WHAT NEEDS TO BE DONE:
The whole listing below must be printed again exactly, images excluded.

GIVEN INFORMATION:
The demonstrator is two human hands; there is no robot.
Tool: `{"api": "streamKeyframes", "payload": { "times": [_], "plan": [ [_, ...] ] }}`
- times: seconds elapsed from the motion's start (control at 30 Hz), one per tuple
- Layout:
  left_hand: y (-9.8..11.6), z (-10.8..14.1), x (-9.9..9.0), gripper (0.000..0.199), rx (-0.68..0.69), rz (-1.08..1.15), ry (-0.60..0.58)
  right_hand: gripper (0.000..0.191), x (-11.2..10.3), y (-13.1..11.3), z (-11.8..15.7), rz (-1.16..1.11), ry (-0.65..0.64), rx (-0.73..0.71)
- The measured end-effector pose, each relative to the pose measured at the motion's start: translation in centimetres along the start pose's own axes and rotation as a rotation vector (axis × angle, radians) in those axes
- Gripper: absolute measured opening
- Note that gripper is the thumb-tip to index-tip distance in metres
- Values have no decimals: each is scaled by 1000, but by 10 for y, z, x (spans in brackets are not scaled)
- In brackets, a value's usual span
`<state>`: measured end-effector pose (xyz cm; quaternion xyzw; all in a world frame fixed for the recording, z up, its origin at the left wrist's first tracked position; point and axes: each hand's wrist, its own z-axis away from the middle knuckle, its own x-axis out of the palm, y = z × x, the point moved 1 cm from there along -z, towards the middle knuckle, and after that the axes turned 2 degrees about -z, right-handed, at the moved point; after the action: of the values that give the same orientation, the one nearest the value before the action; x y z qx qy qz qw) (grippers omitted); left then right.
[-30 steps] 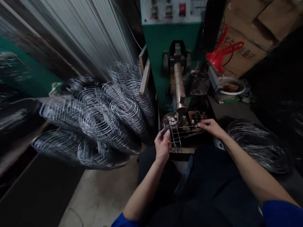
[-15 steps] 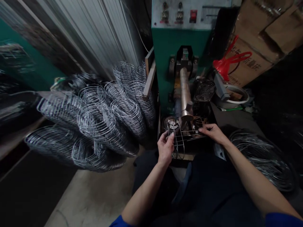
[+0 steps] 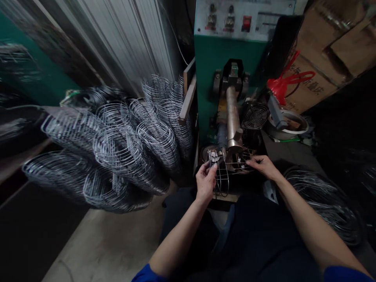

PROBLEM SOLUTION:
The demonstrator is two human hands; there is no robot.
Tool: `{"api": "streamKeyframes", "payload": { "times": [_], "plan": [ [_, ...] ] }}`
- times: seconds elapsed from the motion's start (control at 30 Hz), one per tuple
- Layout:
  left_hand: y (-9.8..11.6), z (-10.8..14.1), x (-9.9..9.0), gripper (0.000..0.199), rx (-0.68..0.69), rz (-1.08..1.15), ry (-0.60..0.58)
  right_hand: gripper (0.000..0.191), x (-11.2..10.3), y (-13.1..11.3), z (-11.8..15.7), rz (-1.16..1.11), ry (-0.65..0.64), rx (-0.73..0.71)
- The measured end-effector pose, each relative to the pose measured at the motion's start: translation in centimetres along the start pose's own axes and rotation as a rotation vector (axis × angle, radians) in those axes
- Gripper: absolute measured opening
- Note that gripper is the thumb-tip to index-tip distance in metres
- Values have no decimals: each is scaled by 1000, but by 10 for y, z, x (spans in brackets are not scaled)
- In brackets, a value's usual span
`<state>`: measured end-effector pose (xyz cm; quaternion xyzw; all in a world frame fixed for the recording, z up, its origin at the left wrist's first tracked position; point and axes: each hand's wrist, its own z-axis away from the middle knuckle, its own x-axis out of the palm, y = z × x, the point moved 1 cm from there along -z, towards the middle knuckle, and after that the axes turned 2 degrees about -z, right-handed, at the moved point; after the action: of the values that give the same orientation, the one nearest the value before the action; x y z qx qy qz qw) (grippers omitted); left then right.
[-30 steps] 
[-15 steps] 
[+0 steps] 

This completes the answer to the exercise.